**What you will do**
From the data below, copy exactly the lines that lie between the one holding "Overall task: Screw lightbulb" and the one holding "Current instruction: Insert", including both, and nothing more.

---+---

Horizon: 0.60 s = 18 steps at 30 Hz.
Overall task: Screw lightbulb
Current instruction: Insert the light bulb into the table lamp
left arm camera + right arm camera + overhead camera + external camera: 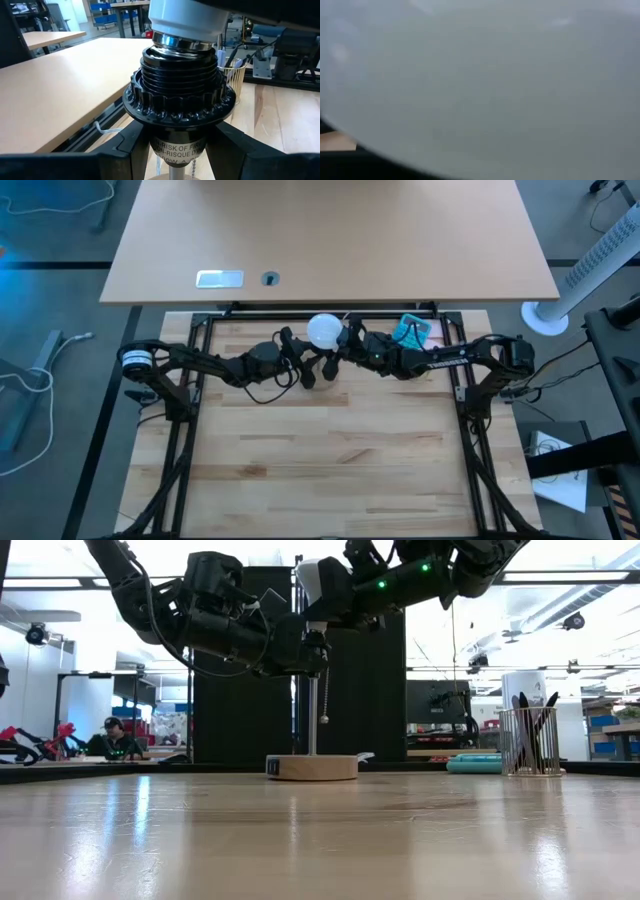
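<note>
- Beyond the worktop [320, 840] lies an open workshop with shelves, a seated person [115, 738] far off, and a second pale desk [330, 240] behind.
- Wooden worktop carries a small lamp: round wooden base [312, 767], thin stem, black socket [177, 90] on top with a pull chain [324, 695] hanging beside it. A wire cup of pens [530, 740] and a teal item [412, 330] stand near the far edge.
- Left pincer [305, 370] is closed on the socket just below its collar, steadying it; the left wrist view shows both dark fingers [115, 150] flanking the socket body.
- Right pincer [345, 340] reaches in from the right to the bulb [324, 331]; it seems to hold the globe, but I cannot tell how its jaws stand.
- Bulb sits directly above the socket, its metal thread at the socket mouth, apparently barely started.
- Handling, as I judge it: light, smooth, fragile shell; grip gently around the globe's widest part and turn without side load.
- Only the left wrist view shows the thread meeting the socket; the right wrist view is filled by white globe; the high view alone tells which arm is which.
</note>
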Available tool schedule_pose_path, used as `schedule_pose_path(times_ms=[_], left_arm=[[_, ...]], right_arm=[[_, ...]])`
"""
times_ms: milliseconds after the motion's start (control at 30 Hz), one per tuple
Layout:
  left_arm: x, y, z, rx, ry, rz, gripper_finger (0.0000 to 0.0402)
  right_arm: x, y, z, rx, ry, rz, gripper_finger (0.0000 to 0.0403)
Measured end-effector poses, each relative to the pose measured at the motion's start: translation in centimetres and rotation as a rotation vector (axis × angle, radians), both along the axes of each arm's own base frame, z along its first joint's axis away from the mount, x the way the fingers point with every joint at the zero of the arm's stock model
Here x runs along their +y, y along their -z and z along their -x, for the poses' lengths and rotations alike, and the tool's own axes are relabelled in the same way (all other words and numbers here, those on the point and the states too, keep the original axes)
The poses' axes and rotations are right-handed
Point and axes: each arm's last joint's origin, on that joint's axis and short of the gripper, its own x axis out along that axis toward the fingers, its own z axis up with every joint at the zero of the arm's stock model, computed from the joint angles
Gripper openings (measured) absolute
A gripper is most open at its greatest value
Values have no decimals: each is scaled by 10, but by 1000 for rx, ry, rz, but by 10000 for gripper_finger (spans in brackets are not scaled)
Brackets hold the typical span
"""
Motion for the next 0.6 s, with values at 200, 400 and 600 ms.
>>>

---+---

**Solution to the problem**
Overall task: Screw lightbulb
Current instruction: Insert the light bulb into the table lamp

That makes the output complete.